Encontro de Tambores no Quilombo do Charco (Foto: Andressa Zumpano)
Estabelecido em um cenário de insurgência dos movimentos sociais frente aos inúmeros retrocessos postulados aos direitos dos povos e comunidades tradicionais no país, o MOQUIBOM se posiciona como importante frente de articulação e resistência para as comunidades quilombolas do Maranhão.
O movimento surge na baixada maranhense, em busca de um novo processo de organização e luta que se baseia no direito ao território livre, bem como de um modelo político-ideológico pautado na emancipação, reunindo inúmeras comunidades quilombolas que estão em um cenário de conflitos e buscam a titulação de seus territórios por vias legais.
Romaria Nacional dos Povos do Cerrado (Foto: Ingrid Barros)
Muito embora a titulação dos territórios seja importante pauta na luta, o movimento busca fortalecer a resistência coletiva de modo a constituir um modelo de organização quilombola emancipatório, com a implementação de escolas quilombolas e exemplos de produção agrícola que possam propiciar a auto-gestão e a independência ao grande mercado, além da valorização de suas práticas culturais como o tambor de crioula e bumba meu boi, que se inscrevem como manifestações identitárias do movimento.
Tambor na Romaria Nacional dos Povos do Cerrado (Foto: Ingrid Barros)
O MOQUIBOM tem em seu histórico, importante participação na resistência dos povos e comunidades tradicionais do Maranhão, especialmente no que tange o combate à violência no campo, utilizando como instrumento de luta a ocupação de prédios das entidades estaduais e nacionais responsáveis pela titulação de territórios, como o INCRA, passeatas por avenidas da capital São Luís, além dos encontros de articulação entre as próprias comunidades, de modo a pressionar o poder público a efetivação de seus direitos.
Encontro de Tambores no Quilombo do Charco (Foto: Andressa Zumpano)

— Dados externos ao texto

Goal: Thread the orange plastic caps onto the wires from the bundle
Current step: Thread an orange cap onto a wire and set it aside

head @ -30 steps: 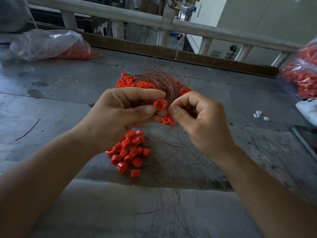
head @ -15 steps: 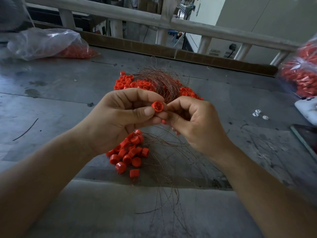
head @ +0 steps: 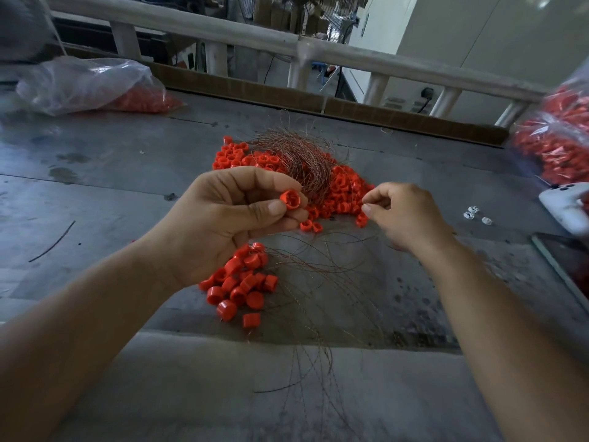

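My left hand pinches one orange cap between thumb and forefinger, its open side facing me. My right hand is a hand's width to the right, thumb and forefinger pinched together on what looks like a thin wire end. The copper wire bundle lies behind my hands on a heap of loose orange caps. A second heap of caps with wires running from them lies under my left wrist. Loose wires trail toward me across the table.
The grey metal table carries a clear bag of orange caps at back left and another bag at the right edge. A white device, small white bits and a dark phone lie right. A railing runs behind.
My right hand has pulled away to the right from the cap, its fingers still pinched. The left hand keeps the cap in about the same place.
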Available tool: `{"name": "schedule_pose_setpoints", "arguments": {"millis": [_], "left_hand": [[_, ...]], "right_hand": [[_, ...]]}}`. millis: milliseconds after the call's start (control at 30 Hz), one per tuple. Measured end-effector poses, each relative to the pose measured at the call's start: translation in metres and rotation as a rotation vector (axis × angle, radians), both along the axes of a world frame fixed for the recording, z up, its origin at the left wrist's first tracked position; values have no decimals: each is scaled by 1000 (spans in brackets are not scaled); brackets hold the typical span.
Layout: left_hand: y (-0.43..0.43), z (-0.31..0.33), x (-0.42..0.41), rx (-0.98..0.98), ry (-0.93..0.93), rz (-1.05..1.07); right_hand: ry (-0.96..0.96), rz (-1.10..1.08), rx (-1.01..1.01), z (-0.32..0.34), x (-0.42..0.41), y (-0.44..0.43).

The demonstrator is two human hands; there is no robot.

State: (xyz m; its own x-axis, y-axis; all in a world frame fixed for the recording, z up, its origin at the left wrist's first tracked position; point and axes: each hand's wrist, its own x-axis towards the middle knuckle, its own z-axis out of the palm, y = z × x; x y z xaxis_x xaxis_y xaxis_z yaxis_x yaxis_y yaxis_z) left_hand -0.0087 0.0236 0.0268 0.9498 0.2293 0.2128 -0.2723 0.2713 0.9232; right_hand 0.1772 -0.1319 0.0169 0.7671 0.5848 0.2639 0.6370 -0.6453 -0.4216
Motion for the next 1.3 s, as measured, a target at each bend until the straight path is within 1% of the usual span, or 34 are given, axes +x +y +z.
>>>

No ano de 2017, observa-se um contexto de profundas ameaças aos direitos das comunidades tradicionais, especialmente, com o trâmite no Supremo Tribunal Federal do julgamento de ações que põe em risco grave os direitos de indígenas e quilombolas, no que tange ao reconhecimento e demarcação de seus territórios: processos referentes ao “Marco Temporal” e a ADIN 3239. Este último visa declarar inconstitucional o Decreto 4887/3003 que regulamenta o artigo 48 da ADCT e tem como objetivo reconhecer regulamentar os direitos sociais e territoriais das comunidades quilombolas, asseguradas pela Convenção 169 da Organização Internacional do Trabalho, que põe ao Estado a impossibilidade de negar o autorreconhecimento de povos indígenas ou tribais.

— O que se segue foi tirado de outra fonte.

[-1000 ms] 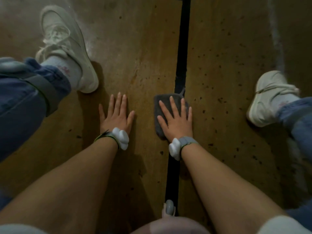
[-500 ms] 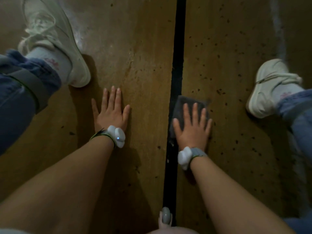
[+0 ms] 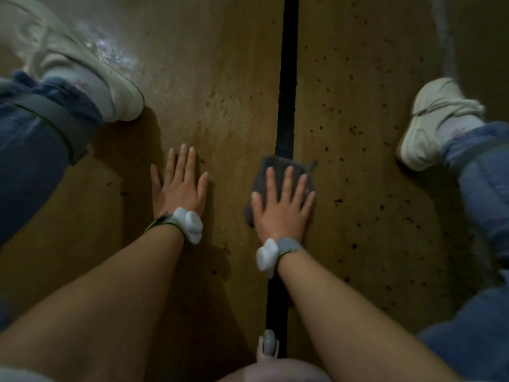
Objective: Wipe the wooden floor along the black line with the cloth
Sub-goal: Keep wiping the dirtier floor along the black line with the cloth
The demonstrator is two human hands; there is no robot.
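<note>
A black line (image 3: 289,78) runs straight up the wooden floor (image 3: 220,78). A dark grey cloth (image 3: 278,168) lies flat across the line. My right hand (image 3: 281,208) presses on the cloth with straight, spread fingers and covers its near half. My left hand (image 3: 179,188) rests flat on the bare wood left of the line, fingers straight, holding nothing. Both wrists carry white sensor bands.
My left shoe (image 3: 91,70) stands at the upper left beside a pale wet patch (image 3: 107,51). My right shoe (image 3: 432,122) stands at the right. Dark specks (image 3: 385,210) dot the wood right of the line. Jeans-clad legs frame both sides.
My right hand has slid the cloth left, from just right of the line to back across it. The left hand stays planted flat on the floor.
</note>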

Encontro de Tambores no Quilombo do Charco, em memória de Flaviano Pinto – mártir (Foto: Andressa Zumpano)
Vale ressaltar que a conjuntura de retrocessos aos direitos tem como consequência o agravo da violência contra povos e comunidades tradicionais, que segundo dados da Comissão Pastoral da Terra foram mais de 30 assassinatos entre janeiro e maio deste ano. Assim, a propositura da ação tem forte incentivo da bancada ruralista no legislativo, que sempre se posicionou contra os direitos dos povos tradicionais, provocando uma série de violências e violações, que ameaçam a vida destas comunidades.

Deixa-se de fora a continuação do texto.